U.S. 319, 325 (1989). “Failure to state a claim under § 1915(e)(2)(B)(ii) is governed by the same standard as dismissal for failure to state a claim under Fed. R. Civ. P. 12(b)(6).” Wilkerson v. H & S, Inc., 366 F. App’x 49, 51 (11th Cir. 2010) (per curiam) (citing Mitchell v. Farcass, 112 F.3d 1483, 1490 (11th Cir. 1997)). To avoid dismissal for failure to state a claim upon which relief can be granted, the

allegations in the complaint must “state a claim to relief that is plausible on its face.” Bell Atl. Corp. v. Twombly, 550 U.S. 544, 570 (2007). “A claim has facial plausibility when the plaintiff pleads factual content that allows the court to draw the reasonable inference that the defendant is liable for the misconduct alleged.” Ashcroft v. Iqbal, 556 U.S. 662, 678 (2009). That is, “[f]actual allegations must be enough to raise a right to relief above the speculative level.” Twombly, 550 U.S. at 555. While Rule 8(a) of the Federal Rules of Civil Procedure does not require detailed factual allegations, “it demands more than an unadorned, the-defendant-

unlawfully-harmed-me accusation.” Iqbal, 556 U.S. at 678. A complaint is insufficient if it “offers ‘labels and conclusions’ or ‘a formulaic recitation of the elements of a cause of action,’” or if it “tenders ‘naked assertions’ devoid of ‘further factual enhancement.’” Id. (quoting Twombly, 550 U.S. at 555, 557). In short, the complaint must provide a “‘plain statement’ possess[ing] enough heft to ‘sho[w] that the pleader is entitled to relief.’” Twombly, 550 U.S. at 557 (quoting Fed. R. Civ. P. 8(a)(2)). Finally, the Court affords a liberal construction to a pro se litigant’s pleadings, holding

them to a more lenient standard than those drafted by an attorney. Erickson v. Pardus, 551 U.S. 89, 94 (2007); Haines v. Kerner, 404 U.S. 519, 520 (1972). However, this liberal construction does not mean that the Court has a duty to re-write the complaint. See Bilal v. Geo Care, LLC, 981 F.3d 903, 911 (11th Cir. 2020); Snow v. DirecTV, Inc., 450 F.3d 1314, 1320 (11th Cir. 2006). 2. Plaintiff Fails to State a Claim for Relief Against Defendant Adams First, Plaintiff fails to mention Defendant Adams in his statement of claim, or anywhere else in the complaint beyond the caption and the portion of the complaint reserved for listing the names of defendants. The Eleventh Circuit has held that a district court properly

dismisses a defendant where a prisoner, other than naming the defendant in the caption of the complaint, fails to state any allegations that associate the defendant with the purported constitutional violation. Douglas v. Yates, 535 F.3d 1316, 1321-22 (11th Cir. 2008) (“While we do not require technical niceties in pleading, we must demand that the complaint state with some minimal particularity how overt acts of the defendant caused a legal wrong.”). Second, Plaintiff cannot hold Defendant Adams liable by virtue of his supervisory position. “Supervisory officials are not liable under § 1983 for the unconstitutional acts of their subordinates on the basis of respondeat superior or vicarious liability.” Hartley v.

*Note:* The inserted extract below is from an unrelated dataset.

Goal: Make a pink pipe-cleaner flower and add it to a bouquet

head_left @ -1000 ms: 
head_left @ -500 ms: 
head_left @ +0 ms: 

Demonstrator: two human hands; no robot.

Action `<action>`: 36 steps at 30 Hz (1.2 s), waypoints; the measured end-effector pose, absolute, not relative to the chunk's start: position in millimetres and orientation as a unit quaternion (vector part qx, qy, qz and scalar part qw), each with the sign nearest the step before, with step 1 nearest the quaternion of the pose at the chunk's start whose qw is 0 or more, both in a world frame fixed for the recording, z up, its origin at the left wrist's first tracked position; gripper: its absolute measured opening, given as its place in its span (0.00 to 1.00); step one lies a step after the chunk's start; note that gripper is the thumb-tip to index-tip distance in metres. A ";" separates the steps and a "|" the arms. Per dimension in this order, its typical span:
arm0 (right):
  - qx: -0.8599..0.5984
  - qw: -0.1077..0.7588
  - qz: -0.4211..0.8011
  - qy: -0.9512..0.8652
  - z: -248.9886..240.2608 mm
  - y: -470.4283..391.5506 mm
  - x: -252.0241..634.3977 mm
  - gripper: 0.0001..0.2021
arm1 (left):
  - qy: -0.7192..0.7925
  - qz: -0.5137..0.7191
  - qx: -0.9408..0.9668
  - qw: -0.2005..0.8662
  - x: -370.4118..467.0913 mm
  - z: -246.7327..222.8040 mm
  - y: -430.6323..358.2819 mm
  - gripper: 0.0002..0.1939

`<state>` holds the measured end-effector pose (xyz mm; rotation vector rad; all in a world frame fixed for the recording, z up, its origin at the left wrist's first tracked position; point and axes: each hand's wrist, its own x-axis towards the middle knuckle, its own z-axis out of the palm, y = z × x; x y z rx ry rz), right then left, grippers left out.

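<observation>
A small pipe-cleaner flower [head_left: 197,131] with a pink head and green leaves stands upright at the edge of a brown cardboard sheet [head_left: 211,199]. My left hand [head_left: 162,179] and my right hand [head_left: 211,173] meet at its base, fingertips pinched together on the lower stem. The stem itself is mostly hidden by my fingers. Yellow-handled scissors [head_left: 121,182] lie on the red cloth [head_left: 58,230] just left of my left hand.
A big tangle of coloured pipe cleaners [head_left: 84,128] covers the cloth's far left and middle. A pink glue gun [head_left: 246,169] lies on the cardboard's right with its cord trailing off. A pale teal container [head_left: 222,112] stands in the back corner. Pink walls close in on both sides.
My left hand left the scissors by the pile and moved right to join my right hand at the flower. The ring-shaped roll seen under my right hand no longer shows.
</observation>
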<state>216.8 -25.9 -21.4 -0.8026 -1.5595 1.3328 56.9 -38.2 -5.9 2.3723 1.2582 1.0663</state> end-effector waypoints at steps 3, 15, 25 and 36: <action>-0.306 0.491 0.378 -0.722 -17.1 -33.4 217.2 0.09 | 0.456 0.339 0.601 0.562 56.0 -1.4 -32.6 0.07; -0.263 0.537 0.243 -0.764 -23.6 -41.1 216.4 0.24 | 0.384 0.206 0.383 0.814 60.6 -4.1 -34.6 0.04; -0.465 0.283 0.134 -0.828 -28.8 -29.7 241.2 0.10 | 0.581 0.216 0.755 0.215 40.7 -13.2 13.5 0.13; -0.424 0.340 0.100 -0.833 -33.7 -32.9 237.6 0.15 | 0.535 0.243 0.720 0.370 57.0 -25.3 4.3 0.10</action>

Parnell, 193 F.3d 1263, 1269 (11th Cir. 1999) (internal quotation marks and citation omitted); see also Rosa v. Fla. Dep’t of Corr., 522 F. App’x 710, 714 (11th Cir. 2013) (per curiam). Likewise, supervisors and employers cannot be sued under § 1983 simply on a theory of respondeat superior. See Kruger v. Jenne, 164 F. Supp.2d 1330, 1333-34 (S.D. Fla. 2000) (citing Powell v. Shopco Laurel Co., 678 F.2d 504 (4th Cir. 1982)) (explaining that employer which provided medical care for state inmates could not be sued under § 1983 on respondeat superior theory).